36 minutes ago, timmy94 said:

So M12 and sealant should be fine? 

Oh, jeez. Just do it in M12 then. We don't actually care that much. I would expect any such AN converter fitting to rely on an o-ring or some other seal onto a flat surface under the flange of the hex**, because bolt threads are no intended to provide a pressure seal. unlike..... pipe threads.

**which also requires a suitably flat and smooth surface on the turbo's boss to provide the seal.

On 17/08/2025 at 6:51 AM, timmy94 said:

So M12 and sealant should be fine? 
 

NPT ” because that’s what I had and what I could get atm. 

No M12 and sealant will not be fine. Use NPT like everyone including GTSBoy keeps saying. 

  • Like 1
14 minutes ago, TurboTapin said:

Use NPT like everyone including GTSBoy keeps saying.

Well, actually I would appreciate it if the car world could get away from using that terrible North American thread form, and use BSP. But yes. Pipe thread all the way.

Point of order - the Japanese do NOT use NPT. Their pipe threads are The Japanese thread form, which is same same to BSP.

1 hour ago, GTSBoy said:

Well, actually I would appreciate it if the car world could get away from using that terrible North American thread form, and use BSP. But yes.
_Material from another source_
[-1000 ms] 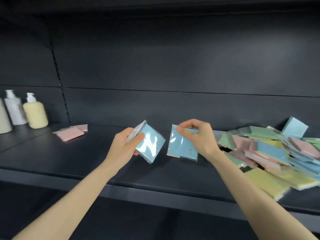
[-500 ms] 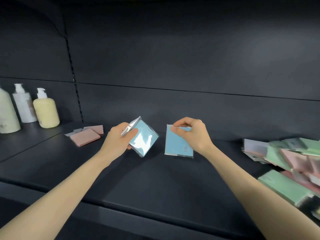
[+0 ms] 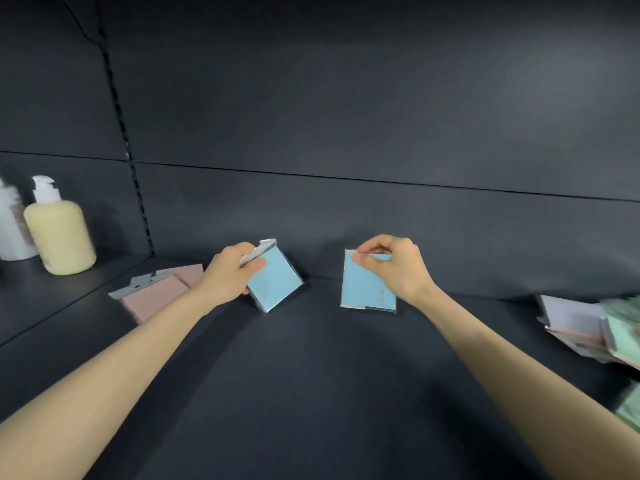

Pipe thread all the way.

Point of order - the Japanese do NOT use NPT. Their pipe threads are The Japanese thread form, which is same same to BSP.

I live in Quebec. Our license plate slogan is "Je me souviens" Translated is "We will remember" as a reminder to when England conquered us and that we must never forget what they did. Long story short, BSP is unheard of here due to being an English design.

I'm surprised our nazi anti english government office the OQLF hasn't kicked in my door yet just talking about it, yet alone imperial anything. 

 

 

 

  • Haha 1
25 minutes ago, TurboTapin said:

Long story short, BSP is unheard of here due to being an English design.

No. BSP lost to the cultural/technical imperialism of living next to Trumpistan. Face it, Robertson screws were better and still pretty much lost out to the yank stuff.

The Europeans hate the Brits and they don't use NPT. NPT is just as "imperial" as BSP is, being based on those useless inch thingos. Just done differently. 

Just now, GTSBoy said:

No. BSP lost to the cultural/technical imperialism of living next to Trumpistan. Face it, Robertson screws were better and still pretty much lost out to the yank stuff.

The Europeans hate the Brits and they don't use NPT. NPT is just as "imperial" as BSP is, being based on those useless inch thingos. Just done differently. 

Robertson was a Canadian inventor, and it absolutely reigns supreme here. 95% of our screws are Roberston. It's literally the only option you can buy off store shelves. What would it have lost out too? I believe it's also very popular in the US. 

My reference to imperial was pointed to both NPT and BSP.